According to the guidelines an operating statement should be presented. FSHD Unlimited Coöperatie U.A.

has decided to use Model E, thereby satisfying the requirement according to Article 2: 362 paragraph 4 of

the Civil Dutch Code The financial statements of the Cooperative are presented in euros, which is the Cooperative’s functional currency. Comparative figures

The figures of the preceding year are changed for comparison purposes.

Principles of valuation of assets and liabilities

Tangible fixed assets

Tangible fixed assets are stated at cost less accumulated depreciation and, if applicable, less impairments.
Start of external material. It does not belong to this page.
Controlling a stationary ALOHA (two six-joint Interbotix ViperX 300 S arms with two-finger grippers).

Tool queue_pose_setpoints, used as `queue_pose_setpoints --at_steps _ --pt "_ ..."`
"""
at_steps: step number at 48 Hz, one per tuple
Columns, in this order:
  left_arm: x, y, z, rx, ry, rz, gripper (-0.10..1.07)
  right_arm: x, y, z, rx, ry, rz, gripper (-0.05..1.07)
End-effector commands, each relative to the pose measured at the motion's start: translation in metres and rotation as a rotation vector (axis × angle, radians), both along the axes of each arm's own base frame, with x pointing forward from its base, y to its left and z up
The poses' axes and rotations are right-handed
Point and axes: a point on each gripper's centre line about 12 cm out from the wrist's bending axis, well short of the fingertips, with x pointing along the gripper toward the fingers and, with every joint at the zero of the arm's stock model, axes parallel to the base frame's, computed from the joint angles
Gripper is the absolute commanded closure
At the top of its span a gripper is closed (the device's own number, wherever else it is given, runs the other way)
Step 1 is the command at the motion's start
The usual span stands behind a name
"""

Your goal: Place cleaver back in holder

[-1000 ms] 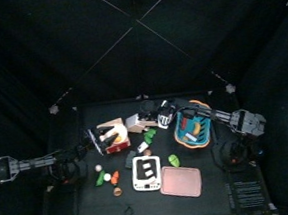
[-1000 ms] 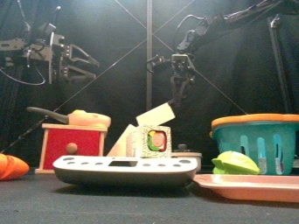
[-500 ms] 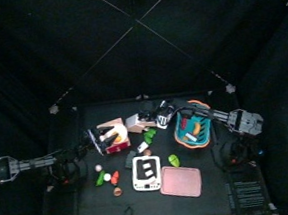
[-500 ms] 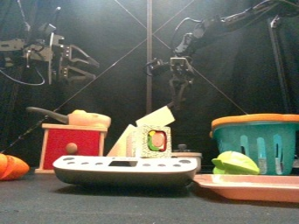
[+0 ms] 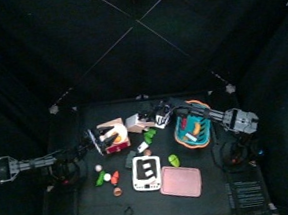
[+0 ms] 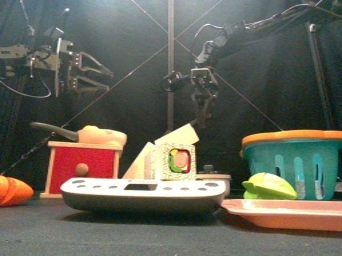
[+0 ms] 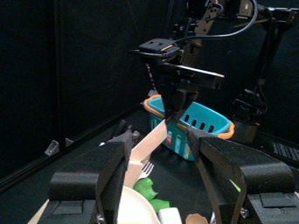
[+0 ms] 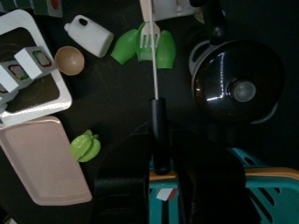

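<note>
The right tool (image 6: pixel 201 82) hangs above the counter (image 6: pixel 54 232), its jaws closed on the dark handle of the thin-bladed cleaver (image 8: pixel 155 79), blade pointing down. Below, the light tan slanted wooden holder (image 5: pixel 111 133) stands on the counter beside the blue oval basket (image 6: pixel 297 160). The left tool (image 7: pixel 158 175) gapes wide, holding nothing.
</note>
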Motion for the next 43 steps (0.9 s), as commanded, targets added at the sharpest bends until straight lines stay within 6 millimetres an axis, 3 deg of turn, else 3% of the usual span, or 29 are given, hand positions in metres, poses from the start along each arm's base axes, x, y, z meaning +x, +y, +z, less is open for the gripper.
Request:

Depreciation is based on estimated useful life and is calculated as a fixed percentage of cost, taking into

account any residual value. Depreciation is recognized from the date an asset comes into use. Land, assets

under construction and prepayments on tangible fixed assets are not depreciated. Financial fixed assets

Participating interests with significant influence over the business and financial policy are valued according to

the equity method on the basis of net asset value. This net asset value is based on the same accounting

principles as applied by the Cooperative. Participating interests with a negative net asset value are valued at

nil. In case the Cooperative fully or partly guarantees for the debts of the respective participating interest, a

provision is recognized. Trade and other receivables

The receivables are initially valued at fair value, and subsequently valued at amortized cost, which is similar to

the face value, after deduction of any provisions if necessary. Liabilities

Current liabilities are initially valued at fair value, and subsequently valued at amortized cost, which is similar to

the face value. Accruals are valued at face value. All current liabilities are short-term.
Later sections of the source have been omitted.